Wow that's pretty early.


----------



## William H Bonney (Jan 14, 2003)

I've already had a pair of yellow finch's at my house, been here for about 3 or 4 days.


----------



## WAUB-MUKWA (Dec 13, 2003)

Expected to hear them two nights ago but they would have an inch of snow on them here today.


----------



## cointoss (Apr 9, 2001)

William H Bonney said:


> I've already had a pair of yellow finch's at my house, been here for about 3 or 4 days.

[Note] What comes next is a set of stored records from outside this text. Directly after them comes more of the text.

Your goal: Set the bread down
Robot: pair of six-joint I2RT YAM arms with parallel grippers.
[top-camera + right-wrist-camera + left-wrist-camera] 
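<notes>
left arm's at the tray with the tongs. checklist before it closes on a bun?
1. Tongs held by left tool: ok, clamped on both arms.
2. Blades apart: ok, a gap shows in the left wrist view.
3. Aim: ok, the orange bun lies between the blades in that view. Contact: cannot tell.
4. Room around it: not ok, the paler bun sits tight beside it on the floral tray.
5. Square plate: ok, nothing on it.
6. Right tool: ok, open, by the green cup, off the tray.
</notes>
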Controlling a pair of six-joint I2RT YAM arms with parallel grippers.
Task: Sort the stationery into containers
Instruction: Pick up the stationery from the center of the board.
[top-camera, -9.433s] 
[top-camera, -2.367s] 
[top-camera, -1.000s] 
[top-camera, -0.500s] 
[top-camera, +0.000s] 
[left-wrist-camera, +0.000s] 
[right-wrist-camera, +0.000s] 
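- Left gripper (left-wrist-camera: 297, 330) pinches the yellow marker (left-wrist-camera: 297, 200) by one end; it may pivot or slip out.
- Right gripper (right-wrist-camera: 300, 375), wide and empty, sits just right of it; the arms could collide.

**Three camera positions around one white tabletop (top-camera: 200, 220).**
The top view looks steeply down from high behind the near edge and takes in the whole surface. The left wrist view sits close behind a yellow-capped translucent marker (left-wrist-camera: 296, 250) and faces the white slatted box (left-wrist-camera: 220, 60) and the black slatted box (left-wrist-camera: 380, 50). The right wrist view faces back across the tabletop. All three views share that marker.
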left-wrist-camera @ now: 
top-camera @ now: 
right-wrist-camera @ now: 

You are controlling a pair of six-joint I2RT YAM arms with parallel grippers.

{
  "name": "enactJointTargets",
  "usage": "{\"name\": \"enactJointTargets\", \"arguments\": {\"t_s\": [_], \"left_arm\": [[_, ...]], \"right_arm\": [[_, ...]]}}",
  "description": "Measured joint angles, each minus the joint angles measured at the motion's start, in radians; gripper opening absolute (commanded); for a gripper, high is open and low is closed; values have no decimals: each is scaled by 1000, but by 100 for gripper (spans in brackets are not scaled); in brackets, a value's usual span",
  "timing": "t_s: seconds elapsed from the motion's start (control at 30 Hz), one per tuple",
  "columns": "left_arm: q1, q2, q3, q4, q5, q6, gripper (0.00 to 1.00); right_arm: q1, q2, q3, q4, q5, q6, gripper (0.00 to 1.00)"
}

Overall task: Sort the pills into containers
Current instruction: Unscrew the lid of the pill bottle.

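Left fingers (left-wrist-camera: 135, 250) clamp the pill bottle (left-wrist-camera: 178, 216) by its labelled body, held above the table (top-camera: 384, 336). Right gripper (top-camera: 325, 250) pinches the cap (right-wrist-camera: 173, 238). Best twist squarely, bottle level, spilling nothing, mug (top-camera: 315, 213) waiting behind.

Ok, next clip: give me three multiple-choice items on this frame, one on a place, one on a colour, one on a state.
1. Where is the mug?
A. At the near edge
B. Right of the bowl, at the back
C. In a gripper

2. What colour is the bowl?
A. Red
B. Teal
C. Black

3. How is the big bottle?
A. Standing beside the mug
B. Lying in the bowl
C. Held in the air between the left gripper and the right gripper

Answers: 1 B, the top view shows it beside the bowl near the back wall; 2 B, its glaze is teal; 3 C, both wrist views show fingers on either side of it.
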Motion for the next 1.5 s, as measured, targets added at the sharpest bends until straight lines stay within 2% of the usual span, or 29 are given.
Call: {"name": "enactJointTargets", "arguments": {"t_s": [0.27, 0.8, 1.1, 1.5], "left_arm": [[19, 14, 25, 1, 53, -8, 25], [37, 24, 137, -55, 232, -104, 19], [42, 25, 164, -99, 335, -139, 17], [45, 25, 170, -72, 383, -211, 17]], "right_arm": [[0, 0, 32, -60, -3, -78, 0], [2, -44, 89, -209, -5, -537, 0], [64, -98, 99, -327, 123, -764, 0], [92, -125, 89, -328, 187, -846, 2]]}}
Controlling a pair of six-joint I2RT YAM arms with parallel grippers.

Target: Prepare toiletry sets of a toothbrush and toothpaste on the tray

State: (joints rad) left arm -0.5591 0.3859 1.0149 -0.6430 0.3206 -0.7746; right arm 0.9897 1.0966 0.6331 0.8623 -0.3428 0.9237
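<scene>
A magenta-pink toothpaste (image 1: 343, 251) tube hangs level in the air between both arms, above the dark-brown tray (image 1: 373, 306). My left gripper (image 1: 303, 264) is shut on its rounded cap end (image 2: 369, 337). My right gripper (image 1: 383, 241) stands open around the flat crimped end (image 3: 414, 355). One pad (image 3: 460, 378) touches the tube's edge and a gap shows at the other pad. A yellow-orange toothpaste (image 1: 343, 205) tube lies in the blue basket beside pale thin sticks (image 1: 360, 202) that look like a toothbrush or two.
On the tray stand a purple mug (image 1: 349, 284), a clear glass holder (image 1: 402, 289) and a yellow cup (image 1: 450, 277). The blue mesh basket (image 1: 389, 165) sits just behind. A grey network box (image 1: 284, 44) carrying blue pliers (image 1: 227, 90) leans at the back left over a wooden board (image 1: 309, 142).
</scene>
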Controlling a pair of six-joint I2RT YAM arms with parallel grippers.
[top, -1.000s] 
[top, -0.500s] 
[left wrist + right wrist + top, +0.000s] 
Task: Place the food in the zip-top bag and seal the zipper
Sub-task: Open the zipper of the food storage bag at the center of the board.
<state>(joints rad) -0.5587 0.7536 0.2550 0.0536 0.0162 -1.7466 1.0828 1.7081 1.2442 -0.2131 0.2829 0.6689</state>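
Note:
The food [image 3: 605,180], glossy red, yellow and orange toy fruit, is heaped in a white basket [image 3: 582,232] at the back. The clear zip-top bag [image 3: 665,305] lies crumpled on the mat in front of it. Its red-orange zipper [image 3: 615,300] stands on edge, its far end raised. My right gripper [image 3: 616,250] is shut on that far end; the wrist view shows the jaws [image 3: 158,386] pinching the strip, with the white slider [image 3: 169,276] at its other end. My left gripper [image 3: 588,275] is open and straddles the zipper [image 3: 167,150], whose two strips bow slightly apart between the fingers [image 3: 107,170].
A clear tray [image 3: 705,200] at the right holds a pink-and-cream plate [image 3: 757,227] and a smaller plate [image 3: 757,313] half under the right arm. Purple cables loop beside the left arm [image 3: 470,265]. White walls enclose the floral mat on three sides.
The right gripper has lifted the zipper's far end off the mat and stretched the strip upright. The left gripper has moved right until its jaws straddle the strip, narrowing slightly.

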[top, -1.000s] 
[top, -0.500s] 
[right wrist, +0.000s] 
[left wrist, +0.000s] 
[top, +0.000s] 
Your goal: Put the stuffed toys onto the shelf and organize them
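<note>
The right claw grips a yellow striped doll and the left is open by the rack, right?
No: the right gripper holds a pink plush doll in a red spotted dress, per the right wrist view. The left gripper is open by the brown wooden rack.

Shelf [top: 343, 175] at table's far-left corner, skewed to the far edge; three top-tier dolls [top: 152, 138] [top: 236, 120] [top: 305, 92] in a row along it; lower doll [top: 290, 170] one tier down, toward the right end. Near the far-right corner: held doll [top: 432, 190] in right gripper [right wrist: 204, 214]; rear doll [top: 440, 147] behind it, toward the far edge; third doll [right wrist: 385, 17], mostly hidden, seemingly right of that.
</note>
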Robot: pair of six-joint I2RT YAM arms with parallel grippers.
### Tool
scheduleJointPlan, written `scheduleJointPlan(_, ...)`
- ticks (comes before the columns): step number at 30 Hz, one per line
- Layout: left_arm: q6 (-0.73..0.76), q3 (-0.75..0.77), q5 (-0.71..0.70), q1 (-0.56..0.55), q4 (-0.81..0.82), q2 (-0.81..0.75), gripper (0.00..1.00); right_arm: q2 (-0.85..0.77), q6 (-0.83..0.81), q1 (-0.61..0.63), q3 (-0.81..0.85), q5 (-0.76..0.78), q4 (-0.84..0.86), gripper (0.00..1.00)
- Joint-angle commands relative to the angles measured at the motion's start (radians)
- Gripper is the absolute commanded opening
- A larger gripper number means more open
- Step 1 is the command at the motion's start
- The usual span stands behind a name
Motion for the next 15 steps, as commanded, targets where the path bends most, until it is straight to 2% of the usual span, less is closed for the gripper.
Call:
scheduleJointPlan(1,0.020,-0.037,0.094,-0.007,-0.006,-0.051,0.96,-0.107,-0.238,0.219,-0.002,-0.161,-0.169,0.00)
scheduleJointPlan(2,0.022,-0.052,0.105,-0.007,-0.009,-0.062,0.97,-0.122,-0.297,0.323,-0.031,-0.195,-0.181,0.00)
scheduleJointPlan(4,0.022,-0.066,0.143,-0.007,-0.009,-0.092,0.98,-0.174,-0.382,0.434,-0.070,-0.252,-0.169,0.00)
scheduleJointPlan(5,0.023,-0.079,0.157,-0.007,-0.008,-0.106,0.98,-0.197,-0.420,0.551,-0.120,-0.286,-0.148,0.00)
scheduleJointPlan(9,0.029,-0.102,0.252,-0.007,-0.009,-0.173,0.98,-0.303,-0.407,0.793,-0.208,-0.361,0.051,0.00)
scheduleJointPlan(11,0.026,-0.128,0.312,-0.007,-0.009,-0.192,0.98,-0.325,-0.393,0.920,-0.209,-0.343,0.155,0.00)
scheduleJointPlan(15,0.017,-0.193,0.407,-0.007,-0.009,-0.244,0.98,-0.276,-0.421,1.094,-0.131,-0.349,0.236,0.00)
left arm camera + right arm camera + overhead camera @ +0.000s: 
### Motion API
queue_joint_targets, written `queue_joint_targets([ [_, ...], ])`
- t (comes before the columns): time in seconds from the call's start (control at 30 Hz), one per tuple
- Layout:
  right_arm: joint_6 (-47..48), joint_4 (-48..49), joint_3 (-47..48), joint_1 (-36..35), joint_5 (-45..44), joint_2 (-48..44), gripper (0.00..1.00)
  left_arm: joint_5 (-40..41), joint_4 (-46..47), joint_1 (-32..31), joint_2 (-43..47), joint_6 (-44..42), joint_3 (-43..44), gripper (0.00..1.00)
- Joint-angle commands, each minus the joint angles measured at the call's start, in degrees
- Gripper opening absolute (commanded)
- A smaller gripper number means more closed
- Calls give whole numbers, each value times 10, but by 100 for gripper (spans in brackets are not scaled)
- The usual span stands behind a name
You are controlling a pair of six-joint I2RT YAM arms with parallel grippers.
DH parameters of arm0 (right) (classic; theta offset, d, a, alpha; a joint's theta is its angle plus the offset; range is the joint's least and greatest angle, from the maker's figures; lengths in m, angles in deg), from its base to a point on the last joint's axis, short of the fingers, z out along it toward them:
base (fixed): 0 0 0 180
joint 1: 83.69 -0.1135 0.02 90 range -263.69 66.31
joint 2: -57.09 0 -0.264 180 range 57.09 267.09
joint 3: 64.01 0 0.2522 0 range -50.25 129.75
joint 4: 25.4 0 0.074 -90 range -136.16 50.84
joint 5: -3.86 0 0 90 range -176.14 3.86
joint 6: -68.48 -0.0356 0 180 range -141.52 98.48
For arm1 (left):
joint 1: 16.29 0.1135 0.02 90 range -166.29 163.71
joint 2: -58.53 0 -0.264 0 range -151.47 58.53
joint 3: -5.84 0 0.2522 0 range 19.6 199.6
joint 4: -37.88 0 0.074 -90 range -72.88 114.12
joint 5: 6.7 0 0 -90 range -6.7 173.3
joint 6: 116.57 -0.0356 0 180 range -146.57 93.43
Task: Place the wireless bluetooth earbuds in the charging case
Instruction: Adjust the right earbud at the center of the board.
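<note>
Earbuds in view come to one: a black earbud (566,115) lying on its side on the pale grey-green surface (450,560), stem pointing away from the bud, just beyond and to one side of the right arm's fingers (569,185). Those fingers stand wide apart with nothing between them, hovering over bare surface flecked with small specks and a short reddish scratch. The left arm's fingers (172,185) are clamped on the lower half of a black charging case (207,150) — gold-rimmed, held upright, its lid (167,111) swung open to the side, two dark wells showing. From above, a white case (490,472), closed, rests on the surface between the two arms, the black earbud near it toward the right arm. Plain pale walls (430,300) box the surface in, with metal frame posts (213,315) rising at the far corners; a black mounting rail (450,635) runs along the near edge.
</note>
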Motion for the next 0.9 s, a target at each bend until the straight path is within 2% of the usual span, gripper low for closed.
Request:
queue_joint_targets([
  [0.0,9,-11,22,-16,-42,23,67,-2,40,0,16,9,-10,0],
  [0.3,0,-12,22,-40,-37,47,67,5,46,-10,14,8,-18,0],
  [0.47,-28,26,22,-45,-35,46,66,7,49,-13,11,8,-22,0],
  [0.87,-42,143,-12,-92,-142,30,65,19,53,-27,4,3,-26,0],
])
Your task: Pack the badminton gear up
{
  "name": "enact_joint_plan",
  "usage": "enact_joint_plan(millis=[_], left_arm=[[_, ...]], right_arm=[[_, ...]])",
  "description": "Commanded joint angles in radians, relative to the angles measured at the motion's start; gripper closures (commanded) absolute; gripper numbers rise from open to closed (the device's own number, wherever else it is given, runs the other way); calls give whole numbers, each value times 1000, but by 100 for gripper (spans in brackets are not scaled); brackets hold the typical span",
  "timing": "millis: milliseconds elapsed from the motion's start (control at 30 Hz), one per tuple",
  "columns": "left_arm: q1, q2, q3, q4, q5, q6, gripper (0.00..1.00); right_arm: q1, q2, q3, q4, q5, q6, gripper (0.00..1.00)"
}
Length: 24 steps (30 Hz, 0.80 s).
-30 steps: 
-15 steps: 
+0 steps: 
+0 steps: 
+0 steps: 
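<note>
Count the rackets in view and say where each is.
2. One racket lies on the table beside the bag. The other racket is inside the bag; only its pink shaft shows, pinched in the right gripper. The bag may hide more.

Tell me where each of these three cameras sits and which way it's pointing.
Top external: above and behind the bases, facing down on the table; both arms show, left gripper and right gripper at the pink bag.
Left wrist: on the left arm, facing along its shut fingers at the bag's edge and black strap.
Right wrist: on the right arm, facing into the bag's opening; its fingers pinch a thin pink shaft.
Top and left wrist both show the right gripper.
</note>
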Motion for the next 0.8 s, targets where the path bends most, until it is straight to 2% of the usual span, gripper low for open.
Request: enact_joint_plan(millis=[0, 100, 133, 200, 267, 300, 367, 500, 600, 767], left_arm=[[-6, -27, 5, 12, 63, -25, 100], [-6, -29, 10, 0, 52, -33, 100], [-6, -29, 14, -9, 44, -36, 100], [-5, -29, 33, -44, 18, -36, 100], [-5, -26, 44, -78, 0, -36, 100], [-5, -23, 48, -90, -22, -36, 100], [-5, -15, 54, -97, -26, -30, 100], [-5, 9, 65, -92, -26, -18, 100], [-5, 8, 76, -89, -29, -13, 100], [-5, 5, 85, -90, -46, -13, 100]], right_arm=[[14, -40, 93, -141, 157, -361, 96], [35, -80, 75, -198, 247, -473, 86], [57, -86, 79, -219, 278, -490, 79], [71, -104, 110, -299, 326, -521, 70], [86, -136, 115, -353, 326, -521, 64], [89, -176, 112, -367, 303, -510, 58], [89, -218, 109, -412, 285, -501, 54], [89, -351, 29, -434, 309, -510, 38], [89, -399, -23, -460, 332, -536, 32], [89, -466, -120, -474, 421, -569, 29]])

*The finches stick around my place but the males are now starting to get their yellow color back from the drab greenish color they carry trough the winter.*


----------



## Anish (Mar 6, 2009)

No frogs up here yet. :sad:


----------



## William H Bonney (Jan 14, 2003)

cointoss said:


> *The finches stick around my place but the males are now starting to get their yellow color back from the drab greenish color they carry trough the winter.*


Hmmmm,, maybe these 2 stuck around all year and I just never noticed 'em.


----------



## Maxx1 (Jan 25, 2011)

I'm not hearing the peepers, but I am hearing the honkers in the field next to my house.


----------



## Splitshot (Nov 30, 2000)

cointoss said:


> *The finches stick around my place but the males are now starting to get their yellow color back from the drab greenish color they carry trough the winter.*


Goldfinches. We used to call them canaries. I'm going ice fishing today but sping peepers are coming. The Little Manistee is up to top of the banks so spring is coming.


----------



## J-Lee (Jul 11, 2000)

I've had goldfinches all winter too, the males are starting to yellow up. Always used to call em canaries too, Ray.


----------



## J-Lee (Jul 11, 2000)

Had a toad wandering around the yard yesterday, also.


----------